La publicité « négative » faite à l’AstraZeneca peut avoir accentué certaines appréhensions, regrette Christian Massot, médecin épidémiologiste à l’Observatoire de la santé du Hainaut. « Si l’on est dans un pays où le virus circule beaucoup, le risque d’hospitalisation lié au virus ou à des effets secondaires est plus élevé », explique-t-il. « Prendre le risque de se faire vacciner est donc préférable. »

Le centre de vaccination de Namur a même lancé un appel aux volontaires pour venir se faire vacciner ce mardi. 1500 doses d’AstraZeneca sont en effet disponibles. Cette vaccination « last-minute » pourrait-elle être le signe de la méfiance des Belges ?

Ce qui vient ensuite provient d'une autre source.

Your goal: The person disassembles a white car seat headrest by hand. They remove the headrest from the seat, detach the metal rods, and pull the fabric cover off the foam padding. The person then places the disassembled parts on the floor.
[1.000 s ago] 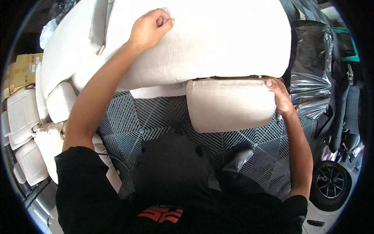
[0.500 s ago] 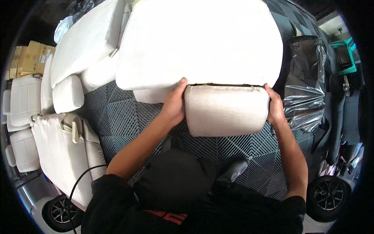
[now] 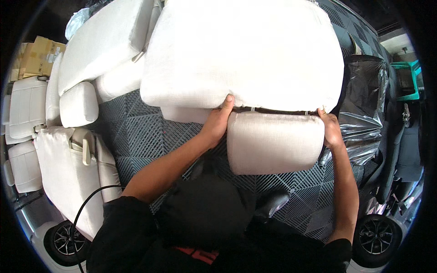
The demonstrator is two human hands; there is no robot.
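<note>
A cream fabric headrest (image 3: 275, 144) points toward me from the near edge of a large white car seat back (image 3: 241, 54). Two thin posts show in the narrow gap between them, one being the left post (image 3: 253, 108). My left hand (image 3: 217, 123) grips the headrest's left side, its thumb pressed against the edge of the seat back. On the opposite side my right hand (image 3: 332, 129) is closed round the headrest's right end, its thumb also at the seat back's edge. The fingers under the headrest are mostly hidden.
More cream seats stand to the left, including a seat with an armrest (image 3: 68, 168) and a small headrest (image 3: 79, 104). Cardboard boxes (image 3: 43, 57) sit at far left. Black plastic sheeting (image 3: 364, 104) and a green stool (image 3: 407, 79) are at right. Grey slatted tiles (image 3: 136, 132) cover the floor.
The gap between headrest and seat back has widened, and the posts now show in it. Both hands and the headrest sit lower and farther right in view; the surroundings have shifted slightly too.
</note>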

Les soignants et spécialistes défendent néanmoins ce vaccin en invoquant une balance positive entre les bénéfices et les risques. « Je ne comprends pas pourquoi ce vaccin a été autant décrié », s’interroge le docteur Dominique Henrion, directeur médical du centre de vaccination de Namur Expo. « L’AstraZeneca est un très bon vaccin. Déjà trois semaines après la première injection, il offre une très bonne protection. On le voit sur le terrain. On n’a plus de personne qui meurt du covid, plus de personne en soin intensif, si le patient a reçu une première dose d’Astra au minimum trois semaines avant ».

Une chose est sûre : si la méfiance de la population est bien réelle, ce n’est pas là la raison de la rupture du contrat avec AstraZeneca. La Commission européenne ne remet pas en question la qualité du vaccin d’AstraZeneca mais ses manquements en matière de logistique.

Non-respect du contrat établi

Le gros problème, c’est l’attitude d’AstraZeneca, jugée responsable de nombreux retards de livraison de doses du vaccin. L’exécutif européen considère en effet que la firme suédo-britannique a violé certaines clauses du contrat d’achat anticipé qui la lie à lui. « L’entreprise n’a pas été en mesure de présenter une stratégie fiable pour garantir la livraison à temps des doses de vaccins« , indiquait, à la fin du mois d’avril, un porte-parole de la Commission.

La Commission a même lancé le mois dernier des poursuites contre AstraZeneca pour non-respect du contrat établi. Plusieurs responsables européens avaient alors prévenu que le contrat avec le groupe anglo-suédois pourrait ne pas être renouvelé. Une menace qui a tout simplement été confirmée ce week-end.